Welche Themenschwerpunkte werden behandelt?
Die Arbeit konzentriert sich auf die Analyse der Quellenlage zur spartanischen Frühgeschichte, die Herkunft und Charakteristika der Dorier, den Verlauf und die Datierung der dorischen Wanderung, die Heraklidensage und ihre historische Bedeutung sowie die Verbindung zwischen Sage und kollektiver Erinnerung.
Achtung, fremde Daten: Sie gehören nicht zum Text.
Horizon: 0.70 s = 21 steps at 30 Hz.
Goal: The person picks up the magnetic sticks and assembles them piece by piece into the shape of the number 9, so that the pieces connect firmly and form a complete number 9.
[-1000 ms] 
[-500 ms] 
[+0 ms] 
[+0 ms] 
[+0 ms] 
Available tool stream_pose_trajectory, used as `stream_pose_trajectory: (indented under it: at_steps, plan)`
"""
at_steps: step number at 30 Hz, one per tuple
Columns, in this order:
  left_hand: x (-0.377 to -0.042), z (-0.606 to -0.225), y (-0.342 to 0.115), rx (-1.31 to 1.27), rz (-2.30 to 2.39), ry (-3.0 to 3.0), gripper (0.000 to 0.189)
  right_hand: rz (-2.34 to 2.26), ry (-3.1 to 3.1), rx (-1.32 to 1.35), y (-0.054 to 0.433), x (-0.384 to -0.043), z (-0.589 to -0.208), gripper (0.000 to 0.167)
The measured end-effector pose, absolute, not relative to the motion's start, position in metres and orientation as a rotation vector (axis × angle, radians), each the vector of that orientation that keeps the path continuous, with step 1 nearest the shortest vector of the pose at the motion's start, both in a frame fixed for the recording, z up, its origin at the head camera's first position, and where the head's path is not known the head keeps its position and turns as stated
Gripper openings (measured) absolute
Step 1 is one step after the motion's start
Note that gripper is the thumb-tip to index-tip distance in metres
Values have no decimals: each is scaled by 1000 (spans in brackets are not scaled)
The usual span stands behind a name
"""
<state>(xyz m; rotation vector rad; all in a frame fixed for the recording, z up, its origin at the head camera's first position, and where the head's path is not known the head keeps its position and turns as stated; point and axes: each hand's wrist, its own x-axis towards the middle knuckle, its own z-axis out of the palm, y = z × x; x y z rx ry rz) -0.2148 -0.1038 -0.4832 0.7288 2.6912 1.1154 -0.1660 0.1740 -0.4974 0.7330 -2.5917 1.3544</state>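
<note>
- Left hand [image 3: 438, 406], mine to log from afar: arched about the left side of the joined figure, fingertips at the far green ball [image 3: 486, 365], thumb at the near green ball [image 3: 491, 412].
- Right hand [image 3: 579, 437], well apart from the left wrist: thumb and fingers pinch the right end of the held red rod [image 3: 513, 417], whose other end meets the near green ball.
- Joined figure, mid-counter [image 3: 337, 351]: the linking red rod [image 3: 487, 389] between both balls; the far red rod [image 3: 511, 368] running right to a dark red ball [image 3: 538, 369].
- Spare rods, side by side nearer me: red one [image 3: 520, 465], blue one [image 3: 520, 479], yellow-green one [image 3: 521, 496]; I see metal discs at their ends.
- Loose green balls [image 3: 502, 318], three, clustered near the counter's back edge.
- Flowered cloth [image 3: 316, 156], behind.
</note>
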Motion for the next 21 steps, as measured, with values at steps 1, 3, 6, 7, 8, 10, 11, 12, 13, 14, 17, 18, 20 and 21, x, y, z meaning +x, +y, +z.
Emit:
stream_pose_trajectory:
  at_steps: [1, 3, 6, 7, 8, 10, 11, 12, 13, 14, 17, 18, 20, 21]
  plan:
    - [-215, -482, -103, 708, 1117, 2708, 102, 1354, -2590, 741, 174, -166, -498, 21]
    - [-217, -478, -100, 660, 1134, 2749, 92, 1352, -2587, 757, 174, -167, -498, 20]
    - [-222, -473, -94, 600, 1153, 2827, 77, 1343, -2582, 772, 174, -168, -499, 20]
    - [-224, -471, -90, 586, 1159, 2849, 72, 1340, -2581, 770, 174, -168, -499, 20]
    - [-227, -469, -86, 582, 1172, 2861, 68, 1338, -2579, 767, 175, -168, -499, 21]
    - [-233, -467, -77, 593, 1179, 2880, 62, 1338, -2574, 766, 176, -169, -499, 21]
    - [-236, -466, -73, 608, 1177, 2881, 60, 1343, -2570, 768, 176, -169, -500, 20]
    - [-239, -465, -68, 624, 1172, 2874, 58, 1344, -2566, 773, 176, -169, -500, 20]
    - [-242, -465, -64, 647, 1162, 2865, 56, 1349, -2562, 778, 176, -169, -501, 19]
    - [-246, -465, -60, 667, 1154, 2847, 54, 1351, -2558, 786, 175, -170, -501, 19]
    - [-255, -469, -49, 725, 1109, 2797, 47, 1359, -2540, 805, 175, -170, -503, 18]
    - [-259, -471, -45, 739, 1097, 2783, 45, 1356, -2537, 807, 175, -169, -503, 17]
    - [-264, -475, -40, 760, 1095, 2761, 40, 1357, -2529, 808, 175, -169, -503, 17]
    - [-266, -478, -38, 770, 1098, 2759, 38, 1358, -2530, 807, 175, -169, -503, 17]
Welche Kapitel umfasst die Arbeit?
Die Arbeit gliedert sich in Kapitel zu Einleitung und Analyse der Quellenlage, dem Volk der Dorier, dem Verlauf und der Datierung der dorischen Wanderung, der Heraklidensage als Quelle spartanischer Frühgeschichte und einer Zusammenfassung.
Welche Schlüsselwörter beschreiben die Arbeit?
Schlüsselwörter sind: Sparta, Dorische Wanderung, Heraklidensage, Quellenkritik, Frühgeschichte, Dorier, Archäologie, Mykenische Kultur, kollektive Erinnerung, Heloten, Krypteia.